Banta was instrumental in establishing the first Delta Gamma chapter outside the Southern United States, at his alma mater. The chapter was designated the "Phi" in honor of Phi Delta Theta, and Banta was made an honorary member—the only man ever initiated into the women's fraternity. Delta Gamma paid special tribute to Banta when the Delta Gamma Foundation established the George Banta Memorial Fellowship for 1957–58.

Banta supported the Greek system throughout his life, attending early meetings of the National Panhellenic Conference and the National Interfraternity Conference. Banta also encouraged the formation of new Greek letter organizations. Emily Butterfield, a co-founder of Alpha Gamma Delta contracted as a designer for the company, is credited as designer or co-designer of the coats of arms of Alpha Gamma Delta, Lambda Omega, Phi Beta, Sigma Delta Rho, Sigma Tau Gamma, Tau Kappa Epsilon, Theta Kappa Nu, Theta Phi Alpha, Theta Upsilon Omega, and Zeta Tau Alpha. He also encouraged her to publish articles she had compiled concerning fraternity and sorority heraldry, released in 1931 as College Fraternity Heraldry. Furthermore, he was elected an honorary member of the Alpha chapter of Phi Mu Alpha Sinfonia fraternity, the national fraternity for men in music, at the New England Conservatory on December 20, 1917.

==Personal life==
Banta was married to Lillian Vawter in 1882, who died in 1885, leaving a young son, Mark. After her death, Banta moved to Menasha, Wisconsin, where he later married Ellen Lee Plesants (1866–1951).
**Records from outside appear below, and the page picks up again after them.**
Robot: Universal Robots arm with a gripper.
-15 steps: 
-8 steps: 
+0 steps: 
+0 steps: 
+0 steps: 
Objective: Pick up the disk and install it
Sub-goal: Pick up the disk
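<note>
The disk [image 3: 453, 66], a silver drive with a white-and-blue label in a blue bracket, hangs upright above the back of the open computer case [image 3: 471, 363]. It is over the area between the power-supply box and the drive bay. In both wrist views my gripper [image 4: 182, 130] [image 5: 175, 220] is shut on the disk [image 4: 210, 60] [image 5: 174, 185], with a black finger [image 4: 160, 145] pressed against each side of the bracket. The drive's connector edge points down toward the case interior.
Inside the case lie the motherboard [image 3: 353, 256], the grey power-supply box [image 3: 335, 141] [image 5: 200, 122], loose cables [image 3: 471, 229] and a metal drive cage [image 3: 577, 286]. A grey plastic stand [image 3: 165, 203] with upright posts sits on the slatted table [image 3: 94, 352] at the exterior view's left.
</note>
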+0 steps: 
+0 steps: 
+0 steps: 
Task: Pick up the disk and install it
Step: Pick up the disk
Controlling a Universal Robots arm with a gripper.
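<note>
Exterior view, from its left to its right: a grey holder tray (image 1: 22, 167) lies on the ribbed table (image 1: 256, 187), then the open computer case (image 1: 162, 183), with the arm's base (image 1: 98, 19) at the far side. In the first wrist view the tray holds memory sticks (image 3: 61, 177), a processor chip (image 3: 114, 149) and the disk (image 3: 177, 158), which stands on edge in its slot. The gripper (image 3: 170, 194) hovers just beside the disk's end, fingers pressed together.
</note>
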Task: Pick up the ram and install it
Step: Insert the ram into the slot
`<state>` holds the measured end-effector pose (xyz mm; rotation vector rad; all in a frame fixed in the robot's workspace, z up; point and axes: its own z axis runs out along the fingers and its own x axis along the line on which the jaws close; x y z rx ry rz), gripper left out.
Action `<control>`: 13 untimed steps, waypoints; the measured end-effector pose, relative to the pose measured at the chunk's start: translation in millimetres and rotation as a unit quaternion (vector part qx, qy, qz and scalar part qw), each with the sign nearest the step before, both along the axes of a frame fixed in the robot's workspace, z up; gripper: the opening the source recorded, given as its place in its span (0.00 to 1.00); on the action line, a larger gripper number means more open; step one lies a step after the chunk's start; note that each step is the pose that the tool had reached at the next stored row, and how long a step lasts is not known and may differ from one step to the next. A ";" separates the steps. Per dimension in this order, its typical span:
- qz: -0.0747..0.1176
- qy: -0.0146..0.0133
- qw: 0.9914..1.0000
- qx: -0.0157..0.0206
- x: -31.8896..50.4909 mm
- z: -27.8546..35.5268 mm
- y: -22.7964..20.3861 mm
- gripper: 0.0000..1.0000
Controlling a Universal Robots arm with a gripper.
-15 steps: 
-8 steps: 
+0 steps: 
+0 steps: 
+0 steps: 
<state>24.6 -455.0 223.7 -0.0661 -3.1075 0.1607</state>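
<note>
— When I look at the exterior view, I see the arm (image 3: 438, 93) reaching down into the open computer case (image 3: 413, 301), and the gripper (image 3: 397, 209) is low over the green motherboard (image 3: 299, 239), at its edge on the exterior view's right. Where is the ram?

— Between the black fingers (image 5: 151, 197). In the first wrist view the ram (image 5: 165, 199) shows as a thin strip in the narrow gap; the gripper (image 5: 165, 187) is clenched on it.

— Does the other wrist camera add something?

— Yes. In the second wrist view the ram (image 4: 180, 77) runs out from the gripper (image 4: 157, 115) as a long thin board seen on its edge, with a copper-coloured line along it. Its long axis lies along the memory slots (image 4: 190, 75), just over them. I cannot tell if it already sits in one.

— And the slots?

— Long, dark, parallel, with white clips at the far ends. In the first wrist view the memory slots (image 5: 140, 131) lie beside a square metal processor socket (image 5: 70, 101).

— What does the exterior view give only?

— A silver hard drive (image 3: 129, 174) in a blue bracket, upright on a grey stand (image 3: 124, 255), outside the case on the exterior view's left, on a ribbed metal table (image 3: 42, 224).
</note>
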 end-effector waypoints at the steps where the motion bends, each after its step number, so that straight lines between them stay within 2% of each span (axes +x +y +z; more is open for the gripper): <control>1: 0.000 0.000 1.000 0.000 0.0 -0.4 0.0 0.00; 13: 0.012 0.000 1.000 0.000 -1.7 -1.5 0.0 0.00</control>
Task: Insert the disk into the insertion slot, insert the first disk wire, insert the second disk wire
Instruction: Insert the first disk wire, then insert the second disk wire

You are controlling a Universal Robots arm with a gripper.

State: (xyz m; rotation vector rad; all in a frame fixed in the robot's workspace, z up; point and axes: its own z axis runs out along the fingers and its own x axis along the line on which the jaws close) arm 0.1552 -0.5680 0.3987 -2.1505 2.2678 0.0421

They had two more children, George Jr. (1893–1977), and Eleanor Banta. Both sons became members of Phi Delta Theta. George Jr. followed in his father's footsteps and served as president of the Phi Delta Theta Grand Council from 1932 until 1934. Eleanor became a member of Delta Gamma.

He died at age 78 in 1935 in Menasha, and was buried at Oak Hill Cemetery in neighboring Neenah. His former home at 348 Naymut Street, known as the George, Sr., and Ellen Banta House, is listed on the National Register of Historic Places.